Activity: Once you have read the records below, write them all out exactly as given.

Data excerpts
# # # # # # #

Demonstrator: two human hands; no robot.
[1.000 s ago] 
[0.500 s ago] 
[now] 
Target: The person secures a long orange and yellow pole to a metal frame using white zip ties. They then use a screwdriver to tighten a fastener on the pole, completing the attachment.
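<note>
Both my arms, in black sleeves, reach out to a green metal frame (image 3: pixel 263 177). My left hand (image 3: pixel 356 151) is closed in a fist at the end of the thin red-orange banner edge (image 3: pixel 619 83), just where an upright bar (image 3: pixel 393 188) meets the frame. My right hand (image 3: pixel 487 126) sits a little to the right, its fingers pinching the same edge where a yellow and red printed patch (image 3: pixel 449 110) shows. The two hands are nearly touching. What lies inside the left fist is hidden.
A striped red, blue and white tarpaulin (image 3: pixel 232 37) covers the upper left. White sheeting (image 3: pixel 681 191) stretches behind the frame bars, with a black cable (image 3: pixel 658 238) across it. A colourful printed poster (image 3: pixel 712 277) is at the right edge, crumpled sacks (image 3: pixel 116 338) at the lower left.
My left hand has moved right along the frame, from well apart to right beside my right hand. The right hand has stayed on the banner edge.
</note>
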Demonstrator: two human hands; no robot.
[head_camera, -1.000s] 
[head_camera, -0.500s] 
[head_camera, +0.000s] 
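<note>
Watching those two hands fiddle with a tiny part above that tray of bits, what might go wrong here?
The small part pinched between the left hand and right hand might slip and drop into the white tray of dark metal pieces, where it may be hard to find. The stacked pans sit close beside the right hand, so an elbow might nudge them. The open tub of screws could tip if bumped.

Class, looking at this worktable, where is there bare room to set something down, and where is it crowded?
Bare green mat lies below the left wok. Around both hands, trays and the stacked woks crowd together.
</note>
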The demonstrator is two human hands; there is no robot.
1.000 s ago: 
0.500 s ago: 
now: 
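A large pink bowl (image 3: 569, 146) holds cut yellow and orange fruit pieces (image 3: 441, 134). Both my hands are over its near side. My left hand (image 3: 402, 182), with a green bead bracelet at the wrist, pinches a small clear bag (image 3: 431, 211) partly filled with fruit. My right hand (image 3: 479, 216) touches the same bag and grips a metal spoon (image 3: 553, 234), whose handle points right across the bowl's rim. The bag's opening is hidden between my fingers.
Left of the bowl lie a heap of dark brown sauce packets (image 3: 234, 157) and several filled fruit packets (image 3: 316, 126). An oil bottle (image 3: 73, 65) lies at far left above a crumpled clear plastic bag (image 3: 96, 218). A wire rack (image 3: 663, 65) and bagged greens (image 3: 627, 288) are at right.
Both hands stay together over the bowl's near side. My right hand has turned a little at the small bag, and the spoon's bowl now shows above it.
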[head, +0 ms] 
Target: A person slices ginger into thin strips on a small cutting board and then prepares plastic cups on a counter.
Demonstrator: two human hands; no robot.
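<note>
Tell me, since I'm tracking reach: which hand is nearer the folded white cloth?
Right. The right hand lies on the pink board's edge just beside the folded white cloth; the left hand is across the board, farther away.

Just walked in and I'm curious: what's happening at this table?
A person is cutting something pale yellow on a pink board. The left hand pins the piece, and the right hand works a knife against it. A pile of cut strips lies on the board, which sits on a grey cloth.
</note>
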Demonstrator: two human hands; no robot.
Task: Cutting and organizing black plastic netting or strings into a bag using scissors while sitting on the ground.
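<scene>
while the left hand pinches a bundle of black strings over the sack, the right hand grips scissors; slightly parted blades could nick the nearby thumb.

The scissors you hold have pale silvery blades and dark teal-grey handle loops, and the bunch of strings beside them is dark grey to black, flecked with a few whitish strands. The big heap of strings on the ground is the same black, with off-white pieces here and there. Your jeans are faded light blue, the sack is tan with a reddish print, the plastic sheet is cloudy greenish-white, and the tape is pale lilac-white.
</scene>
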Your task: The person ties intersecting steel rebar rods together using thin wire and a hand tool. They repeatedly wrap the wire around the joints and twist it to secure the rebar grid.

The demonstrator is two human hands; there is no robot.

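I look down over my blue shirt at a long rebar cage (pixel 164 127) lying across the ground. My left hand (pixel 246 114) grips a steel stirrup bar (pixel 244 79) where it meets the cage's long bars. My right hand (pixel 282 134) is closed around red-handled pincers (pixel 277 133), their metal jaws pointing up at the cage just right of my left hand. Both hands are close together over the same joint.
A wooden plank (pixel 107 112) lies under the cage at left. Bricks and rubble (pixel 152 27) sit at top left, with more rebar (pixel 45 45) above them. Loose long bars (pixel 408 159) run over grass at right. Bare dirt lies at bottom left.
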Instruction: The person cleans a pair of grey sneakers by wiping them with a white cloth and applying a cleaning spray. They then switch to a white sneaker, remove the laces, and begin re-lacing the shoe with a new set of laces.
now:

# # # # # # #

Expected output:
Demonstrator: two human hands; no robot.
[1.000 s ago] 
[0.500 s ago] 
[now] 
Target: The person secures a long orange and yellow pole to a metal frame using white zip ties. They then use a screwdriver to tighten a fastener on the pole, completing the attachment.
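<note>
Both my arms, in black sleeves, reach out to a green metal frame (image 3: pixel 263 177). My left hand (image 3: pixel 356 151) is closed in a fist at the end of the thin red-orange banner edge (image 3: pixel 619 83), just where an upright bar (image 3: pixel 393 188) meets the frame. My right hand (image 3: pixel 487 126) sits a little to the right, its fingers pinching the same edge where a yellow and red printed patch (image 3: pixel 449 110) shows. The two hands are nearly touching. What lies inside the left fist is hidden.
A striped red, blue and white tarpaulin (image 3: pixel 232 37) covers the upper left. White sheeting (image 3: pixel 681 191) stretches behind the frame bars, with a black cable (image 3: pixel 658 238) across it. A colourful printed poster (image 3: pixel 712 277) is at the right edge, crumpled sacks (image 3: pixel 116 338) at the lower left.
My left hand has moved right along the frame, from well apart to right beside my right hand. The right hand has stayed on the banner edge.
</note>
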Demonstrator: two human hands; no robot.
[head_camera, -1.000s] 
[head_camera, -0.500s] 
[head_camera, +0.000s] 
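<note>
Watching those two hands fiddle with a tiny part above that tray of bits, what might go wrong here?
The small part pinched between the left hand and right hand might slip and drop into the white tray of dark metal pieces, where it may be hard to find. The stacked pans sit close beside the right hand, so an elbow might nudge them. The open tub of screws could tip if bumped.

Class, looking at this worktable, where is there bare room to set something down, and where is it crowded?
Bare green mat lies below the left wok. Around both hands, trays and the stacked woks crowd together.
</note>
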The demonstrator is two human hands; there is no robot.
1.000 s ago: 
0.500 s ago: 
now: 
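A large pink bowl (image 3: 569, 146) holds cut yellow and orange fruit pieces (image 3: 441, 134). Both my hands are over its near side. My left hand (image 3: 402, 182), with a green bead bracelet at the wrist, pinches a small clear bag (image 3: 431, 211) partly filled with fruit. My right hand (image 3: 479, 216) touches the same bag and grips a metal spoon (image 3: 553, 234), whose handle points right across the bowl's rim. The bag's opening is hidden between my fingers.
Left of the bowl lie a heap of dark brown sauce packets (image 3: 234, 157) and several filled fruit packets (image 3: 316, 126). An oil bottle (image 3: 73, 65) lies at far left above a crumpled clear plastic bag (image 3: 96, 218). A wire rack (image 3: 663, 65) and bagged greens (image 3: 627, 288) are at right.
Both hands stay together over the bowl's near side. My right hand has turned a little at the small bag, and the spoon's bowl now shows above it.
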[head, +0 ms] 
Target: A person slices ginger into thin strips on a small cutting board and then prepares plastic cups on a counter.
Demonstrator: two human hands; no robot.
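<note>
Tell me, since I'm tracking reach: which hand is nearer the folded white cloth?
Right. The right hand lies on the pink board's edge just beside the folded white cloth; the left hand is across the board, farther away.

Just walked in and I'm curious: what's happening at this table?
A person is cutting something pale yellow on a pink board. The left hand pins the piece, and the right hand works a knife against it. A pile of cut strips lies on the board, which sits on a grey cloth.
</note>
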Demonstrator: two human hands; no robot.
Task: Cutting and organizing black plastic netting or strings into a bag using scissors while sitting on the ground.
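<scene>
while the left hand pinches a bundle of black strings over the sack, the right hand grips scissors; slightly parted blades could nick the nearby thumb.

The scissors you hold have pale silvery blades and dark teal-grey handle loops, and the bunch of strings beside them is dark grey to black, flecked with a few whitish strands. The big heap of strings on the ground is the same black, with off-white pieces here and there. Your jeans are faded light blue, the sack is tan with a reddish print, the plastic sheet is cloudy greenish-white, and the tape is pale lilac-white.
</scene>
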Your task: The person ties intersecting steel rebar rods together using thin wire and a hand tool. They repeatedly wrap the wire around the joints and twist it to secure the rebar grid.

The demonstrator is two human hands; there is no robot.

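I look down over my blue shirt at a long rebar cage (pixel 164 127) lying across the ground. My left hand (pixel 246 114) grips a steel stirrup bar (pixel 244 79) where it meets the cage's long bars. My right hand (pixel 282 134) is closed around red-handled pincers (pixel 277 133), their metal jaws pointing up at the cage just right of my left hand. Both hands are close together over the same joint.
A wooden plank (pixel 107 112) lies under the cage at left. Bricks and rubble (pixel 152 27) sit at top left, with more rebar (pixel 45 45) above them. Loose long bars (pixel 408 159) run over grass at right. Bare dirt lies at bottom left.
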Instruction: The person cleans a pair of grey sneakers by wiping them with a white cloth and applying a cleaning spray. They then switch to a white sneaker, remove the laces, and begin re-lacing the shoe with a new set of laces.
now:

Apart from this answer, nothing more is required.